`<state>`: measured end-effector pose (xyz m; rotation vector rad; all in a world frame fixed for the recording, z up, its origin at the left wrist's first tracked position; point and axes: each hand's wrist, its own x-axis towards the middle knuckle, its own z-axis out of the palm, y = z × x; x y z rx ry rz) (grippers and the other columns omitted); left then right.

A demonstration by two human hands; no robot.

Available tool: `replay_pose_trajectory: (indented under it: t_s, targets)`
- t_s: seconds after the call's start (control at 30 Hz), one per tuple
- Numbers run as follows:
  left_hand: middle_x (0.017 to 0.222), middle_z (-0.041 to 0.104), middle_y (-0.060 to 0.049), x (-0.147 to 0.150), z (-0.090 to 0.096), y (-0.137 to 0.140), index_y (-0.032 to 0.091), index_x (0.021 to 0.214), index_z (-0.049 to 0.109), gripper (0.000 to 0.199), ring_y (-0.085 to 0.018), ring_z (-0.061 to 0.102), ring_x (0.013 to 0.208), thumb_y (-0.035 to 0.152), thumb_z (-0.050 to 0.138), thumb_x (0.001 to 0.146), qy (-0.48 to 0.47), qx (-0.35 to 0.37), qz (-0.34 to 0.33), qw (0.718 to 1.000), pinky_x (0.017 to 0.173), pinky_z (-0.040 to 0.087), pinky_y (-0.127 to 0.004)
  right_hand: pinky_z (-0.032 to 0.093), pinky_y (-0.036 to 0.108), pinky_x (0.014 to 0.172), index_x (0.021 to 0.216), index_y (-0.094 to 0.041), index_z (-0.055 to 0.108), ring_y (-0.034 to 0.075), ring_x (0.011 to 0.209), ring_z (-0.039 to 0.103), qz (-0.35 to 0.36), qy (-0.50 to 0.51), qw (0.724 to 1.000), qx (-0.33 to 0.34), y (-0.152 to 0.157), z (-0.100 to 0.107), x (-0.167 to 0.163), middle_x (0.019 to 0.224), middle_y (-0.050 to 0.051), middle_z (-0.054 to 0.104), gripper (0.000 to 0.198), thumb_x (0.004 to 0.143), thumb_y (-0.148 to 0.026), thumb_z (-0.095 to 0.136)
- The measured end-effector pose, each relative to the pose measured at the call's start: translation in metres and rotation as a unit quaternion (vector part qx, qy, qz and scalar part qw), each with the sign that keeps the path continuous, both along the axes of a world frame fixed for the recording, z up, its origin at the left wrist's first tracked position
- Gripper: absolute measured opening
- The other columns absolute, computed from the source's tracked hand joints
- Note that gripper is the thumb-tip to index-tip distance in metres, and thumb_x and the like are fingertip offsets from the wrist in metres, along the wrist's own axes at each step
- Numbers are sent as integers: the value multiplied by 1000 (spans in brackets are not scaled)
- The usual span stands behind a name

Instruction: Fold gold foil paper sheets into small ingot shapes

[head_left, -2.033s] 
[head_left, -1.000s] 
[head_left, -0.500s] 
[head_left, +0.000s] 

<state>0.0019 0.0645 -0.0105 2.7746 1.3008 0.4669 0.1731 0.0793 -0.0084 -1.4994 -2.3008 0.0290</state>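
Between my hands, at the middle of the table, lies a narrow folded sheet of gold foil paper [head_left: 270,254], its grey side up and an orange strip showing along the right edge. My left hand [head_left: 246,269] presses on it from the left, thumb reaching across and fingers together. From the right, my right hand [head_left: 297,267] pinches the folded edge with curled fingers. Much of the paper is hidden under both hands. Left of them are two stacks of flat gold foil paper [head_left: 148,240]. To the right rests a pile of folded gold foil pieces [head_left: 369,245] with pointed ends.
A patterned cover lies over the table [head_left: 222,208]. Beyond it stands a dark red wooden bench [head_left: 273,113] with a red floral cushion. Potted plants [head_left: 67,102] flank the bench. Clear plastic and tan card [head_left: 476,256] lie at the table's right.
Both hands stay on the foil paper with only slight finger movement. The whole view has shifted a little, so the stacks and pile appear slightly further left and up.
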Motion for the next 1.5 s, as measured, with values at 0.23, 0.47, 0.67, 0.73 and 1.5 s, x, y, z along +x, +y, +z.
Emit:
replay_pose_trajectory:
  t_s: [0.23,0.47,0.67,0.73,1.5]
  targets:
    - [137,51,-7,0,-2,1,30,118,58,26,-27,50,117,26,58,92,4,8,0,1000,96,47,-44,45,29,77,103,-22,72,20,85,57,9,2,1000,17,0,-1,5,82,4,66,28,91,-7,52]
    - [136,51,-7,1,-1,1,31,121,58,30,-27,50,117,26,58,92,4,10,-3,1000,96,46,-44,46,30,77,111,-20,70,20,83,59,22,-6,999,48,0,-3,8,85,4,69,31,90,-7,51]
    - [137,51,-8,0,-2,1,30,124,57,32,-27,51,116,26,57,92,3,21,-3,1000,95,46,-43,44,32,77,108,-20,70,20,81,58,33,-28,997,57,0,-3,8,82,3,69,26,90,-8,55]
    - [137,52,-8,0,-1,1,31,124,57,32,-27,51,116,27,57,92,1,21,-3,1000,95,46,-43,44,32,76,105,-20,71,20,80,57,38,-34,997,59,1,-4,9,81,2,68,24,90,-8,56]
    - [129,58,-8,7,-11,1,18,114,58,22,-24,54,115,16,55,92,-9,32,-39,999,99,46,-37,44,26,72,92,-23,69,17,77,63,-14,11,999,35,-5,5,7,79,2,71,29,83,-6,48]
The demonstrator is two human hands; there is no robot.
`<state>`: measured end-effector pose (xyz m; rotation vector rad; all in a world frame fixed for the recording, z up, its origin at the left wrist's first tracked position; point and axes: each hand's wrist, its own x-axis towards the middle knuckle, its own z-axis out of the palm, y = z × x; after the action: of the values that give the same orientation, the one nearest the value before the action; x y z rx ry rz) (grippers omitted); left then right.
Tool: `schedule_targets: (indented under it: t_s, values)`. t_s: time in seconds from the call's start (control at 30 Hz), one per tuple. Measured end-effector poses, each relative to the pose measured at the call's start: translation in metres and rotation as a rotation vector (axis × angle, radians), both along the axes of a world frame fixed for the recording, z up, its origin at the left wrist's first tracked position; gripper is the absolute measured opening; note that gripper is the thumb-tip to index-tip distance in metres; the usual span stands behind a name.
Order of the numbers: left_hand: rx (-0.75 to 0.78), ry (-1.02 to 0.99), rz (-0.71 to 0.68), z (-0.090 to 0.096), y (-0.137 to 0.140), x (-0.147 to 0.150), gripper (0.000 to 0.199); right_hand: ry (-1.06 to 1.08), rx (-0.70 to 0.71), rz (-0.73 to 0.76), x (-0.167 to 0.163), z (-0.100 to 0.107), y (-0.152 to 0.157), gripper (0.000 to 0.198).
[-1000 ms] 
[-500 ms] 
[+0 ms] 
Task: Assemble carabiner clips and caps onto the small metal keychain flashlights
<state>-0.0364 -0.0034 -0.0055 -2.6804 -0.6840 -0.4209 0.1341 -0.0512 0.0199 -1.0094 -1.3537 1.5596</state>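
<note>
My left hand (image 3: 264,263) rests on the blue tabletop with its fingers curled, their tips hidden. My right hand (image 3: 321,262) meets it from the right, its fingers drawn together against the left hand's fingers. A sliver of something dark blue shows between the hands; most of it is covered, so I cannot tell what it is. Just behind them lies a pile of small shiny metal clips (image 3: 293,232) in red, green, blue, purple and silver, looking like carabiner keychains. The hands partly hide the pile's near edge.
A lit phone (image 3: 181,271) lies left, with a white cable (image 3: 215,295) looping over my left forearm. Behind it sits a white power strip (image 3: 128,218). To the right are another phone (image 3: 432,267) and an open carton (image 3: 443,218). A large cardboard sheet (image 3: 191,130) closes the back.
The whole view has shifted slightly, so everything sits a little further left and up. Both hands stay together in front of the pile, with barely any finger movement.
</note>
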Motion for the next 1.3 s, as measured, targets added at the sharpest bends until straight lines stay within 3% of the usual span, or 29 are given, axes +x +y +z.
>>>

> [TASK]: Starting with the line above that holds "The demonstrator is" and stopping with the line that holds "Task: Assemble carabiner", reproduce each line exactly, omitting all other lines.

> [EXERCISE ANSWER]:
The demonstrator is two human hands; there is no robot.
`<state>`: measured end-effector pose (xyz m; rotation vector rad; all in a world frame fixed for the recording, z up, its origin at the left wrist's first tracked position; point and axes: each hand's wrist, its own x-axis towards the middle knuckle, its own z-axis out of the palm, y = z × x; after the action: of the values that give the same orientation, the one nearest the value before the action; x y z rx ry rz) (grippers omitted); left then right.
Tool: `schedule_targets: (indented under it: t_s, values)`. t_s: time in seconds from the call's start (control at 30 Hz), one per tuple. Measured end-effector poses, each relative to the pose measured at the call's start: translation in metres and rotation as a rotation vector (axis × angle, radians), both along the axes of a world frame fixed for the recording, z up, its origin at the left wrist's first tracked position; gripper is the absolute measured opening; note that gripper is the thumb-tip to index-tip distance in metres; the usual span stands behind a name.
Order of the numbers: left_hand: rx (-0.75 to 0.78), ry (-1.02 to 0.99), rz (-0.71 to 0.68), z (-0.090 to 0.096), y (-0.137 to 0.140), x (-0.147 to 0.150), gripper (0.000 to 0.199); right_hand: ry (-1.06 to 1.08), rx (-0.70 to 0.71), rz (-0.73 to 0.76), x (-0.167 to 0.163), z (-0.100 to 0.107), y (-0.152 to 0.157), gripper (0.000 to 0.198).
[-1000 ms] 
[-500 ms] 
[+0 ms] 
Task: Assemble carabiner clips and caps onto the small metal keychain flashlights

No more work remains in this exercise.